Reproduce the entries that follow verbatim, down to the final line.
-----
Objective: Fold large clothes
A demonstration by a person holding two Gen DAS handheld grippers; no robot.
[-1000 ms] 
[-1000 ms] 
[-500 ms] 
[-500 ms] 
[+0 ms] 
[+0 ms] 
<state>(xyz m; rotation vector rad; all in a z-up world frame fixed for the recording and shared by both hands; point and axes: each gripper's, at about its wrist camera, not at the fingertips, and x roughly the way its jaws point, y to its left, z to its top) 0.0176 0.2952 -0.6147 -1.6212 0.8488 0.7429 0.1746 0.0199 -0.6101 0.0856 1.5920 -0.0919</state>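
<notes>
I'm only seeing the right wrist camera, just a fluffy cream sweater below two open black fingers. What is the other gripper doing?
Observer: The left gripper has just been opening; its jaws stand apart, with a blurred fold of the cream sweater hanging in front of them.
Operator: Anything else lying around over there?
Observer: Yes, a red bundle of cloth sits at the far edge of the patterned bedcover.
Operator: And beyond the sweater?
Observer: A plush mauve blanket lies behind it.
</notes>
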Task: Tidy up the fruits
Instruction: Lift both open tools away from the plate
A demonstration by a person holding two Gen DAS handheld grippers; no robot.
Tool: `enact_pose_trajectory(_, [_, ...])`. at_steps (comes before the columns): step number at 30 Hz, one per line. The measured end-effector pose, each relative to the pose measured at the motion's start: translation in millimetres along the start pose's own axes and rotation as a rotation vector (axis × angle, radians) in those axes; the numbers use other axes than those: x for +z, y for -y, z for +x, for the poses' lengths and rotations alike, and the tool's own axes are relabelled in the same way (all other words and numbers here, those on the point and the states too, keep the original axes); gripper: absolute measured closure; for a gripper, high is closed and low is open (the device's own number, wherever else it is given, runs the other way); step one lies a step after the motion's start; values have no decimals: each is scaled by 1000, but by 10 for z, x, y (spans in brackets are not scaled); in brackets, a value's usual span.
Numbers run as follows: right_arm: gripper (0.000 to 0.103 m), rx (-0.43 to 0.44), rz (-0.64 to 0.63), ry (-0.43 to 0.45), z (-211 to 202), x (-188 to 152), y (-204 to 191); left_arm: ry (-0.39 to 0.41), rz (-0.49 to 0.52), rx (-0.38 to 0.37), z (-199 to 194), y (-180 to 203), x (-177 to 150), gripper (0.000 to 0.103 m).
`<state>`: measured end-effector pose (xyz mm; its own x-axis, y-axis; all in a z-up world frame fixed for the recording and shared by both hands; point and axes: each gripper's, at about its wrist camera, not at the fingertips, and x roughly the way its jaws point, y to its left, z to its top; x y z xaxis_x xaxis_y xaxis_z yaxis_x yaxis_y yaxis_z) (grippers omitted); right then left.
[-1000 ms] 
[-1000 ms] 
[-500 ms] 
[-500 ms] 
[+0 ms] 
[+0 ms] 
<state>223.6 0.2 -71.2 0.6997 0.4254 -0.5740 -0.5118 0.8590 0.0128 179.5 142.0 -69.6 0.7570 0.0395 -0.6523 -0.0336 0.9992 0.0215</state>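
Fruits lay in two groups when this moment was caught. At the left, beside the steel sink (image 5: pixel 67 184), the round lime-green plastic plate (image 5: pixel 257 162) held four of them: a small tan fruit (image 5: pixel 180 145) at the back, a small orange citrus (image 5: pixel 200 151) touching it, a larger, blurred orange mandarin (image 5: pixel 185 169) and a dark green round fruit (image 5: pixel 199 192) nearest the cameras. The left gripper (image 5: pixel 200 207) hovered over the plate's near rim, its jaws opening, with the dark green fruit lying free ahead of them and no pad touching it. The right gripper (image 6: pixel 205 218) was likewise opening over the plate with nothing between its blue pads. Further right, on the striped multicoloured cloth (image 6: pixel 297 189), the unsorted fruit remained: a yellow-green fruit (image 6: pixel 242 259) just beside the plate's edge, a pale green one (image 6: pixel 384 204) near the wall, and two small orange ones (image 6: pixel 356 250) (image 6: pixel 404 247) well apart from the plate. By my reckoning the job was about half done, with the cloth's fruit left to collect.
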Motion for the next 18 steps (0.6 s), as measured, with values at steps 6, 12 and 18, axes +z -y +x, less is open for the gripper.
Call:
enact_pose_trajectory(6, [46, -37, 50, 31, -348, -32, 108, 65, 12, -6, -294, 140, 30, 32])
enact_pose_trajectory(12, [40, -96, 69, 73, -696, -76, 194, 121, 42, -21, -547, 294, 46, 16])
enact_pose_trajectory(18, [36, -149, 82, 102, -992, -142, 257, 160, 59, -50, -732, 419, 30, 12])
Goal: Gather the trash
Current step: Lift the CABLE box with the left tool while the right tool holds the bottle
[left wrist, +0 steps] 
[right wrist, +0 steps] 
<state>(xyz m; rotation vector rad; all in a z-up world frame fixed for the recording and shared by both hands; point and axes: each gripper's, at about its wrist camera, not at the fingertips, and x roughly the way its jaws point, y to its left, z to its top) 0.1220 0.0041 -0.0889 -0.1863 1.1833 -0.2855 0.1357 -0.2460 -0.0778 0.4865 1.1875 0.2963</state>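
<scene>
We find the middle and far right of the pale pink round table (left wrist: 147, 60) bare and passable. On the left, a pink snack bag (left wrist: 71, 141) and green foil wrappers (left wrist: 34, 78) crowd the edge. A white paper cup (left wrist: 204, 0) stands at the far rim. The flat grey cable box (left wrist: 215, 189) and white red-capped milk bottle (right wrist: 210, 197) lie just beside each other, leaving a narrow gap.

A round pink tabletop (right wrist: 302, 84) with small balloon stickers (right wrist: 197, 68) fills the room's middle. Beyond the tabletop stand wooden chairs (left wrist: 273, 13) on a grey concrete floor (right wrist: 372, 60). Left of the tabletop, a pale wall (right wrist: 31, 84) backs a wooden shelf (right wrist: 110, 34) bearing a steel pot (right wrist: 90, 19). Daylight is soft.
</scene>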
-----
SOLUTION TO THE PROBLEM:
Objective: Fold large clothes
A demonstration by a person holding two Gen DAS handheld grippers; no robot.
[-1000 ms] 
[-1000 ms] 
[-500 ms] 
[-500 ms] 
[+0 ms] 
[+0 ms] 
<state>(xyz m; rotation vector rad; all in a z-up world frame fixed for the recording and shared by both hands; point and axes: each gripper's, at about its wrist camera, not at the fingertips, and x roughly the way its jaws point, y to its left, z to its top) 0.0176 0.2952 -0.6147 -1.6212 0.8488 0.7429 0.1746 0.0199 -0.6101 0.0856 1.5920 -0.0919</state>
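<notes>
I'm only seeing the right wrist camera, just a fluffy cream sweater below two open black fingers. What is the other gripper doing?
Observer: The left gripper has just been opening; its jaws stand apart, with a blurred fold of the cream sweater hanging in front of them.
Operator: Anything else lying around over there?
Observer: Yes, a red bundle of cloth sits at the far edge of the patterned bedcover.
Operator: And beyond the sweater?
Observer: A plush mauve blanket lies behind it.
</notes>
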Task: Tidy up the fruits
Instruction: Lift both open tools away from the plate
A demonstration by a person holding two Gen DAS handheld grippers; no robot.
Tool: `enact_pose_trajectory(_, [_, ...])`. at_steps (comes before the columns): step number at 30 Hz, one per line. The measured end-effector pose, each relative to the pose measured at the motion's start: translation in millimetres along the start pose's own axes and rotation as a rotation vector (axis × angle, radians) in those axes; the numbers use other axes than those: x for +z, y for -y, z for +x, for the poses' lengths and rotations alike, and the tool's own axes are relabelled in the same way (all other words and numbers here, those on the point and the states too, keep the original axes); gripper: absolute measured closure; for a gripper, high is closed and low is open (the device's own number, wherever else it is given, runs the other way); step one lies a step after the motion's start; values have no decimals: each is scaled by 1000, but by 10 for z, x, y (spans in brackets are not scaled); in brackets, a value's usual span.
Numbers run as follows: right_arm: gripper (0.000 to 0.103 m), rx (-0.43 to 0.44), rz (-0.64 to 0.63), ry (-0.43 to 0.45), z (-211 to 202), x (-188 to 152), y (-204 to 191); left_arm: ry (-0.39 to 0.41), rz (-0.49 to 0.52), rx (-0.38 to 0.37), z (-199 to 194), y (-180 to 203), x (-177 to 150), gripper (0.000 to 0.103 m).
`<state>`: measured end-effector pose (xyz mm; its own x-axis, y-axis; all in a z-up world frame fixed for the recording and shared by both hands; point and axes: each gripper's, at about its wrist camera, not at the fingertips, and x roughly the way its jaws point, y to its left, z to its top; x y z xaxis_x xaxis_y xaxis_z yaxis_x yaxis_y yaxis_z) (grippers omitted); right then left.
[-1000 ms] 
[-1000 ms] 
[-500 ms] 
[-500 ms] 
[+0 ms] 
[+0 ms] 
<state>223.6 0.2 -71.2 0.6997 0.4254 -0.5740 -0.5118 0.8590 0.0128 179.5 142.0 -69.6 0.7570 0.0395 -0.6523 -0.0336 0.9992 0.0215</state>
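Fruits lay in two groups when this moment was caught. At the left, beside the steel sink (image 5: pixel 67 184), the round lime-green plastic plate (image 5: pixel 257 162) held four of them: a small tan fruit (image 5: pixel 180 145) at the back, a small orange citrus (image 5: pixel 200 151) touching it, a larger, blurred orange mandarin (image 5: pixel 185 169) and a dark green round fruit (image 5: pixel 199 192) nearest the cameras. The left gripper (image 5: pixel 200 207) hovered over the plate's near rim, its jaws opening, with the dark green fruit lying free ahead of them and no pad touching it. The right gripper (image 6: pixel 205 218) was likewise opening over the plate with nothing between its blue pads. Further right, on the striped multicoloured cloth (image 6: pixel 297 189), the unsorted fruit remained: a yellow-green fruit (image 6: pixel 242 259) just beside the plate's edge, a pale green one (image 6: pixel 384 204) near the wall, and two small orange ones (image 6: pixel 356 250) (image 6: pixel 404 247) well apart from the plate. By my reckoning the job was about half done, with the cloth's fruit left to collect.
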Motion for the next 18 steps (0.6 s), as measured, with values at steps 6, 12 and 18, axes +z -y +x, less is open for the gripper.
Call:
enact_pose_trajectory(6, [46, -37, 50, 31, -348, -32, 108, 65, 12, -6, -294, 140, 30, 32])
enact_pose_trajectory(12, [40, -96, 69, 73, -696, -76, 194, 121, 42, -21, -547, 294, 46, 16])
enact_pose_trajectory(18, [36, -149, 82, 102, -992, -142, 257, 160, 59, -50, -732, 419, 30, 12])
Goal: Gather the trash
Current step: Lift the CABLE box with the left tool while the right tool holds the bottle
[left wrist, +0 steps] 
[right wrist, +0 steps] 
<state>(xyz m; rotation vector rad; all in a z-up world frame fixed for the recording and shared by both hands; point and axes: each gripper's, at about its wrist camera, not at the fingertips, and x roughly the way its jaws point, y to its left, z to its top) 0.1220 0.0041 -0.0889 -0.1863 1.1833 -0.2855 0.1357 -0.2460 -0.0778 0.4865 1.1875 0.2963</state>
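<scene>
We find the middle and far right of the pale pink round table (left wrist: 147, 60) bare and passable. On the left, a pink snack bag (left wrist: 71, 141) and green foil wrappers (left wrist: 34, 78) crowd the edge. A white paper cup (left wrist: 204, 0) stands at the far rim. The flat grey cable box (left wrist: 215, 189) and white red-capped milk bottle (right wrist: 210, 197) lie just beside each other, leaving a narrow gap.

A round pink tabletop (right wrist: 302, 84) with small balloon stickers (right wrist: 197, 68) fills the room's middle. Beyond the tabletop stand wooden chairs (left wrist: 273, 13) on a grey concrete floor (right wrist: 372, 60). Left of the tabletop, a pale wall (right wrist: 31, 84) backs a wooden shelf (right wrist: 110, 34) bearing a steel pot (right wrist: 90, 19). Daylight is soft.
</scene>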

The exercise is done, and no more output is needed.